- Nationwide disruption of voice and text services for more than six hours.
- FCC Chairman calls for an investigation.
- TMUS says “trigger event” caused by failed leased fibre circuit.
Ajit Pai, Chairman of the Federal Communications Commission, thought an extensive network disruption on 15 June 2020, which made it impossible for customers of T‑Mobile US to make calls or send text messages, was “unacceptable”.
Reacting swiftly to the disruption, and no doubt concerned it was not possible at times to make emergency 911 calls during the six hours the network was mal-functioning, Pai took to Twitter to vent his annoyance. “We’re demanding answers, and so are American consumers”, he tweeted. Pai added that the FCC was launching an investigation.
IP hits the buffers
Top T‑Mobile US executives issued statements before Pai’s intervention. Mike Sievert, Chief Executive at TMUS, blamed the “intermittent” problem on an “IP traffic related issue”. He said it was caused by “significant capacity issues in the network core”. Sievert maintained that data services were “working throughout the day”.
Neville Ray, President of Technology, subsequently gave a bit more detail. He pinned the blame on an “IP traffic storm” that made the IP Multimedia Subsystem keel over and disrupt voice-over-LTE. Non-VoLTE calling, apparently, worked fine.
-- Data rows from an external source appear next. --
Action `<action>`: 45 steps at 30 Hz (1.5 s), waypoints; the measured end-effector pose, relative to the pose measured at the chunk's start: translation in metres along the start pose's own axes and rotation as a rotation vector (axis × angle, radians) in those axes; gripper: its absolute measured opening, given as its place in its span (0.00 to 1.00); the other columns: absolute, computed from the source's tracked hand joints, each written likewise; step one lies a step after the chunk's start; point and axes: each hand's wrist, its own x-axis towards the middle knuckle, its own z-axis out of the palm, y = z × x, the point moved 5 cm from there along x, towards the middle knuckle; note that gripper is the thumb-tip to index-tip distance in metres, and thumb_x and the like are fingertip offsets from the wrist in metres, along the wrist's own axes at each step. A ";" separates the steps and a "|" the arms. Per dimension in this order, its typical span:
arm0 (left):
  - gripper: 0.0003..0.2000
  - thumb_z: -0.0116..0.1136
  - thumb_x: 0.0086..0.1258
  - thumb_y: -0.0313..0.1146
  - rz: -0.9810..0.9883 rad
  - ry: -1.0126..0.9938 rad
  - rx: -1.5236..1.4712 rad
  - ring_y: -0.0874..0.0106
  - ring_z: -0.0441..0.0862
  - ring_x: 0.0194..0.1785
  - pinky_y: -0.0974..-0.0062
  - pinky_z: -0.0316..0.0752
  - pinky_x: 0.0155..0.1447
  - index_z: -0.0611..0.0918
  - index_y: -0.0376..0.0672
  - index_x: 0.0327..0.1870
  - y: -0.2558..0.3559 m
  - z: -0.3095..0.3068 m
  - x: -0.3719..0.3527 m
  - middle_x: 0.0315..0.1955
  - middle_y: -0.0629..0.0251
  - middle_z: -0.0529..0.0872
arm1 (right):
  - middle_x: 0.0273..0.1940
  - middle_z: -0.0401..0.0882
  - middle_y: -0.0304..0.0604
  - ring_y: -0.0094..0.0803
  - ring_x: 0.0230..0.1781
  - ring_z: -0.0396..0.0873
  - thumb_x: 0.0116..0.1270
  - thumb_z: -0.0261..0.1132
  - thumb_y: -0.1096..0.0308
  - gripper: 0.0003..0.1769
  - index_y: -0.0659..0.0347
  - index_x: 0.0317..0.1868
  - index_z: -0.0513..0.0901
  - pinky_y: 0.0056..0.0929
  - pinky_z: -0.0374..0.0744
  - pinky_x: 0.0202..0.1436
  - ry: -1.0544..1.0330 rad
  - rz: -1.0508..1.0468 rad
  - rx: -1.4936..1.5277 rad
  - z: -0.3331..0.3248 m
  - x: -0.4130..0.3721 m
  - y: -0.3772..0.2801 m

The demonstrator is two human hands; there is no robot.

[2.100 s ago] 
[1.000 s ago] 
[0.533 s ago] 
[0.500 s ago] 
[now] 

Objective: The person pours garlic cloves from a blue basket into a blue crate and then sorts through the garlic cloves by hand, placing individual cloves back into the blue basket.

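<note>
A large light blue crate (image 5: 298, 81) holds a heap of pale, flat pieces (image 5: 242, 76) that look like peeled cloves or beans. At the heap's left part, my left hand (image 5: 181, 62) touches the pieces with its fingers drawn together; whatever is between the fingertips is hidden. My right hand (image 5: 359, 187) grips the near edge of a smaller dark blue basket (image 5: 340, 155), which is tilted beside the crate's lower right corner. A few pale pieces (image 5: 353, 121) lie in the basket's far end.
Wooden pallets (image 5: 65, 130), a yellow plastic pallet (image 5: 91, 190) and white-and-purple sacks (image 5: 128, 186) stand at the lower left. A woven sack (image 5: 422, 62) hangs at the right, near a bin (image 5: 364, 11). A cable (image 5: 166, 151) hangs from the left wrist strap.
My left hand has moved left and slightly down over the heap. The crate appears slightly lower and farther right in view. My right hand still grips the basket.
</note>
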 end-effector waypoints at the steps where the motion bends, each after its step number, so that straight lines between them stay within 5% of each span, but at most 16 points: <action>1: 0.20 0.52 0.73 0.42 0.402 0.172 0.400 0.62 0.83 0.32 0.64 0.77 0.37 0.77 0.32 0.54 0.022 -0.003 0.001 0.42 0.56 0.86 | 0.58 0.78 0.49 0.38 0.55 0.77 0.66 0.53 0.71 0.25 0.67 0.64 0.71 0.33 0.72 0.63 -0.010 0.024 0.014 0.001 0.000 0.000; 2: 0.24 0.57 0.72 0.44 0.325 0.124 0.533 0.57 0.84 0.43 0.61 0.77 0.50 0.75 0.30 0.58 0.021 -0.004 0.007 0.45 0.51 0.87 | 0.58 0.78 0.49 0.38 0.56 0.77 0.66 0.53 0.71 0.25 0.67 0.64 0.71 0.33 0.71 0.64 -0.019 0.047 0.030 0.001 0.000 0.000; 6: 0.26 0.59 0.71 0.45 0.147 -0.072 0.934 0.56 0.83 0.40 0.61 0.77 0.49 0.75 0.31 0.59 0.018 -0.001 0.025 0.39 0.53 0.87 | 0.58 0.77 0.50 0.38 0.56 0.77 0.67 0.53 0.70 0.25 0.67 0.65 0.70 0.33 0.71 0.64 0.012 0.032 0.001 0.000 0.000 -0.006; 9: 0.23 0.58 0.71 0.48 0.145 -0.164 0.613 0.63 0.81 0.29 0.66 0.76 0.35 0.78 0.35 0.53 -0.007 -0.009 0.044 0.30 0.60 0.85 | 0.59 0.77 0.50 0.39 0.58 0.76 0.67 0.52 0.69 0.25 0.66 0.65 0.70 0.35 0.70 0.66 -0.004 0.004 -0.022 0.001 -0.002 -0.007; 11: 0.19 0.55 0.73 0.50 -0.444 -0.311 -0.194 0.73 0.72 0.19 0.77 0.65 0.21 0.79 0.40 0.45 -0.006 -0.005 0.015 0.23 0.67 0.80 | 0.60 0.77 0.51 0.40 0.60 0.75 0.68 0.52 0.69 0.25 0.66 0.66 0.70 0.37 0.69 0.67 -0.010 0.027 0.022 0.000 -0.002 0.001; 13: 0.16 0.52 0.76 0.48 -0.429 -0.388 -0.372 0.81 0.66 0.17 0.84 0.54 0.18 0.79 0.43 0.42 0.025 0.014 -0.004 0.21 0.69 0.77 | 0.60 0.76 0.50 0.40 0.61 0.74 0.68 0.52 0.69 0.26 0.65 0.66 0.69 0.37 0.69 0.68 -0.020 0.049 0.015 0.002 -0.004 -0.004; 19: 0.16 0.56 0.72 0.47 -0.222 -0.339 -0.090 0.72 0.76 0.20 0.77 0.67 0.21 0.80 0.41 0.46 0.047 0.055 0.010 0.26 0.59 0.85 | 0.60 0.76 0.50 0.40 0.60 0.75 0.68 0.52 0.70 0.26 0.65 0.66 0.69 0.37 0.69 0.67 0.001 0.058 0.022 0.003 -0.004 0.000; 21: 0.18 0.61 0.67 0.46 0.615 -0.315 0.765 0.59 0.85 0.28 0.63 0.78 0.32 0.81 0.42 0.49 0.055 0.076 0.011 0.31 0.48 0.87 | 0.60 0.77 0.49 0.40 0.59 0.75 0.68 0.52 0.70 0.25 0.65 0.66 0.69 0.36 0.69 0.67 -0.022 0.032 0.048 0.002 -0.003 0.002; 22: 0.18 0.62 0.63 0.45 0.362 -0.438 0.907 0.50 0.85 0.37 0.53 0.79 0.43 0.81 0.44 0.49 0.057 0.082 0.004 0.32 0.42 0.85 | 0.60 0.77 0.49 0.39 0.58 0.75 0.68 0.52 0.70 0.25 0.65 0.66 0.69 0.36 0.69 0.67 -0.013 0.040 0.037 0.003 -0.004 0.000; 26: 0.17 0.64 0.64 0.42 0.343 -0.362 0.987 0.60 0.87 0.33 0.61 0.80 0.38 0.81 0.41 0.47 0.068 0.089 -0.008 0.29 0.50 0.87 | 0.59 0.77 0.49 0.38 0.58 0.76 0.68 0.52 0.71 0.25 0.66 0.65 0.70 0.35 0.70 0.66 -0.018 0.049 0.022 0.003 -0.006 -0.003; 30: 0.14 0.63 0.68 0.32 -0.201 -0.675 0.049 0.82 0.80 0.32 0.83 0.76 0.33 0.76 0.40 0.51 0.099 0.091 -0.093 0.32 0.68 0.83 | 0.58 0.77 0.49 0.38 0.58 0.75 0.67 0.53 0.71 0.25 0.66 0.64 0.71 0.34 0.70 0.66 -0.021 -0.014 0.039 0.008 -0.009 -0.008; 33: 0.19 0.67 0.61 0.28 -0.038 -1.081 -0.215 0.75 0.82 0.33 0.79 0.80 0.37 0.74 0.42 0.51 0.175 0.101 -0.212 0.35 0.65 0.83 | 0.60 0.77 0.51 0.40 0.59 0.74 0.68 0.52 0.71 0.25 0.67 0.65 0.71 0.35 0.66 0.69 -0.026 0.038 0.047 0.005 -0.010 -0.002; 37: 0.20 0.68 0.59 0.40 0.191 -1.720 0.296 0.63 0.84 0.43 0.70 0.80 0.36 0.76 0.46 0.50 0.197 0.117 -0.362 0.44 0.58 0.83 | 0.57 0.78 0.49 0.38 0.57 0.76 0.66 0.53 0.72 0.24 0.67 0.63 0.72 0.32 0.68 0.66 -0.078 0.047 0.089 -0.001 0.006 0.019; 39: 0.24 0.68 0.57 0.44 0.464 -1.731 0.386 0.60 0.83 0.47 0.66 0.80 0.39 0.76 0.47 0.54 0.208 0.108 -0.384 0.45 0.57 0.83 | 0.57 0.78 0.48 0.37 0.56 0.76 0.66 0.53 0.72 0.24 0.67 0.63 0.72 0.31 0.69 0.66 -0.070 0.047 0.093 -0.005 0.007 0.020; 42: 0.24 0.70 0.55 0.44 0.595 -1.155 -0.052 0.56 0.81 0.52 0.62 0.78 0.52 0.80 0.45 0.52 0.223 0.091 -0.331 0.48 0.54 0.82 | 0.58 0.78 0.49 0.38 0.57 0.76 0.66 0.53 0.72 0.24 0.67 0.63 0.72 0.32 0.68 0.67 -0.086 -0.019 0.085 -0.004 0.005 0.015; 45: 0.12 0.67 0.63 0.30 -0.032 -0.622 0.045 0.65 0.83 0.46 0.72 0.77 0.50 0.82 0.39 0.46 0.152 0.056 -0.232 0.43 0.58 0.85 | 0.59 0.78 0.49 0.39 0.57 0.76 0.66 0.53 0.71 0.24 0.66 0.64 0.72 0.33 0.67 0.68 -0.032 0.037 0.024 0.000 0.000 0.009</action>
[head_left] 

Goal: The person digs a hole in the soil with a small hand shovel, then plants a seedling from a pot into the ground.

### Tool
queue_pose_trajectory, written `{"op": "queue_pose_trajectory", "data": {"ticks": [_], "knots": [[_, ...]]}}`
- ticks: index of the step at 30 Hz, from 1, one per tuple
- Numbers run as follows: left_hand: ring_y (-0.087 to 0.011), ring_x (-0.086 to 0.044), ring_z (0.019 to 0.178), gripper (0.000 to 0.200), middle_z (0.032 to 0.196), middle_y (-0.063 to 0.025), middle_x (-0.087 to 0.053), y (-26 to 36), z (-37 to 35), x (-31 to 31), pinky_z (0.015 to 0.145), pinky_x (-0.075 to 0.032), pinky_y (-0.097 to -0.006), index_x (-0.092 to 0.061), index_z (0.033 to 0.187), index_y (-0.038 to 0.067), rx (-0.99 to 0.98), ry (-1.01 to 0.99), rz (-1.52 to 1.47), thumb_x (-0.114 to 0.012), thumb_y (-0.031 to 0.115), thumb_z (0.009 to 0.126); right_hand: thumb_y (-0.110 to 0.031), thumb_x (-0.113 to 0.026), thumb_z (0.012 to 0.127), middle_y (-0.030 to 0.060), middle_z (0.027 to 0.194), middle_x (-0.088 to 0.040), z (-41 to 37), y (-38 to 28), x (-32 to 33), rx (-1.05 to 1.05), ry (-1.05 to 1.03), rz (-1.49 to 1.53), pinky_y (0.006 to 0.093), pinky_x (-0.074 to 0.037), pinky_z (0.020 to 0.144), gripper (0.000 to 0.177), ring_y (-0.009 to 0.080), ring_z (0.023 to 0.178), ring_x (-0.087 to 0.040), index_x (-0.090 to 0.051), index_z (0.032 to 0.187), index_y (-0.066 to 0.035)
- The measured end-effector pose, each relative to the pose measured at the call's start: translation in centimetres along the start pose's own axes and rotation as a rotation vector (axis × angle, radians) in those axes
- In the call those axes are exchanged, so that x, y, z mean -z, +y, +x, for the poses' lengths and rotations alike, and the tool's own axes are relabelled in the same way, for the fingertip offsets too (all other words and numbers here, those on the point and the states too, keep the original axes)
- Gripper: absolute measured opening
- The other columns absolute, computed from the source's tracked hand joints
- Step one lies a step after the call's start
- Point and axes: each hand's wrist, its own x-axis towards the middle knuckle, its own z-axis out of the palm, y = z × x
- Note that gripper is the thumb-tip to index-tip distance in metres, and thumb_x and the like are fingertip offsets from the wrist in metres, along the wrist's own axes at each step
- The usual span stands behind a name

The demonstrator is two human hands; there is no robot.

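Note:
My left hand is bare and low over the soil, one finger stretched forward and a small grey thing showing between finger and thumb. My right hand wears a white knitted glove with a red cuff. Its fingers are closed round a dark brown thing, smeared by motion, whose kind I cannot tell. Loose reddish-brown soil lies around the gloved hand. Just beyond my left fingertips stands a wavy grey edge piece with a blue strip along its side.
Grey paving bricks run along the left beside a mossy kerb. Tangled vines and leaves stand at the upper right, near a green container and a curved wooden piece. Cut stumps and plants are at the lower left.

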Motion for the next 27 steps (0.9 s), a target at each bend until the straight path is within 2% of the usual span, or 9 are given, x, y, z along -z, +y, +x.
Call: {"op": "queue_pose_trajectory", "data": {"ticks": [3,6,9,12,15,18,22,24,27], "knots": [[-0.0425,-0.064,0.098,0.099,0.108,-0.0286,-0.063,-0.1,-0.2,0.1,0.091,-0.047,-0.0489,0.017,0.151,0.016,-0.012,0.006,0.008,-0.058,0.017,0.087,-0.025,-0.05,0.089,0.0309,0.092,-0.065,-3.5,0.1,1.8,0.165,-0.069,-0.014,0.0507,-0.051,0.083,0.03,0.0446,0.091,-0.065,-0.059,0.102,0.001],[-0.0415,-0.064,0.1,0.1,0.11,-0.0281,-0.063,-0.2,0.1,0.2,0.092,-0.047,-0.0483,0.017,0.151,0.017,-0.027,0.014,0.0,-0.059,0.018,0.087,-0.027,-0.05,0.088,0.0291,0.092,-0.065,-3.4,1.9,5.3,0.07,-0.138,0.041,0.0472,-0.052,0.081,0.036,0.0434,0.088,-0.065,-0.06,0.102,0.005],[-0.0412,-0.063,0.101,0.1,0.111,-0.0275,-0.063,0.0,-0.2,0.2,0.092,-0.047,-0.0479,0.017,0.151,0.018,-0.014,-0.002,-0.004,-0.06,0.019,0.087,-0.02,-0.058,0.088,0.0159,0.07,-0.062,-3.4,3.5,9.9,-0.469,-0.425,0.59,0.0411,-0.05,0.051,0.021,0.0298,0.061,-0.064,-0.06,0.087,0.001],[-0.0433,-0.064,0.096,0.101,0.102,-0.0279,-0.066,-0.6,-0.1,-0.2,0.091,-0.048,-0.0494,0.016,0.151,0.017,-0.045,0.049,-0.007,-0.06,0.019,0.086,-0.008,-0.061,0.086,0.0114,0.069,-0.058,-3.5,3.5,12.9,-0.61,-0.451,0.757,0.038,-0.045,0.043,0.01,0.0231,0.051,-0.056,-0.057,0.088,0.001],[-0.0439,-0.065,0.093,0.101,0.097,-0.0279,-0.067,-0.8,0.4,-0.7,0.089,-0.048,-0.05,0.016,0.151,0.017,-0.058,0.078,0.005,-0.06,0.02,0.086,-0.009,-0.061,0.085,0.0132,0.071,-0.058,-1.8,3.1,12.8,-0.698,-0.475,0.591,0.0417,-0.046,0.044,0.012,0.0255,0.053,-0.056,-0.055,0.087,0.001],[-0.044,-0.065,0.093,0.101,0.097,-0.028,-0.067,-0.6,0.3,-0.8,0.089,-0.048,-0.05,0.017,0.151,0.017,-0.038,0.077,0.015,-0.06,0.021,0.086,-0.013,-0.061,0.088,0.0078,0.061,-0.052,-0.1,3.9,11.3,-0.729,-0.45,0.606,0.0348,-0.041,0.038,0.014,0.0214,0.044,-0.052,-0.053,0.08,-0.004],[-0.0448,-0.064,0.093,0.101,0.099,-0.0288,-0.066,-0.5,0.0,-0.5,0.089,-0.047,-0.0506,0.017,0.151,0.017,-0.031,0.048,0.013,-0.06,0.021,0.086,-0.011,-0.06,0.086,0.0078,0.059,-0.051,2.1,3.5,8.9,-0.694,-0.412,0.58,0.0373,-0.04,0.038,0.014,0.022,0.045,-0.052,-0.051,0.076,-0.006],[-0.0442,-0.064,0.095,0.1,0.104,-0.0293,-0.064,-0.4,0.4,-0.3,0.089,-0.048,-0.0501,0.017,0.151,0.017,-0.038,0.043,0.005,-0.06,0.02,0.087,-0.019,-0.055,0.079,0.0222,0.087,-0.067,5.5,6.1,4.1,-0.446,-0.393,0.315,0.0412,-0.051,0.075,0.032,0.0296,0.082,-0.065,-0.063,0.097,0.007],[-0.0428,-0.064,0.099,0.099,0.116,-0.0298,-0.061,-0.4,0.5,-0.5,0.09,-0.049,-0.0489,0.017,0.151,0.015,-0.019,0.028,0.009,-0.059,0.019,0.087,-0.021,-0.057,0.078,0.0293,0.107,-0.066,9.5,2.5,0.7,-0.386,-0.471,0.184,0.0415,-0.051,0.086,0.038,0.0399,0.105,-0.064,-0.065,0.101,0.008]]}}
Ray said TMUS engineers had worked with IMS and IP vendors to “add permanent additional safeguards”. He added that an investigation was being carried out to determine the cause of the initial overload failure. Ray did not name the third-party provider of the leased circuit that formed part of the “trigger event”, other than to say it hailed from the south-eastern US.
“ This is something that happens on every mobile network, so we’ve worked with our vendors to build redundancy and resiliency to make sure that these types of circuit failures don’t affect customers. This redundancy failed us and resulted in an overload situation that was then compounded by other factors. This overload resulted in an IP traffic storm that spread from the south-east to create significant capacity issues across the IMS core network that supports VoLTE calls. ” — Ray.
We’ve been here before
T‑Mobile US has suffered high-profile network issues periodically over the last few years (Deutsche Telekomwatch, #61, #70, #86, and #87). In August 2019, it was hit by a wide‑scale service disruption, although remained coy on the causes. Media coverage suggested the outage prevented users from making calls and sending text messages, but, as with the latest glitch, mobile data services were apparently not hit. Like Sievert on his first reaction to this week’s hoo-hah, the operator presented the issues as merely “intermittent”.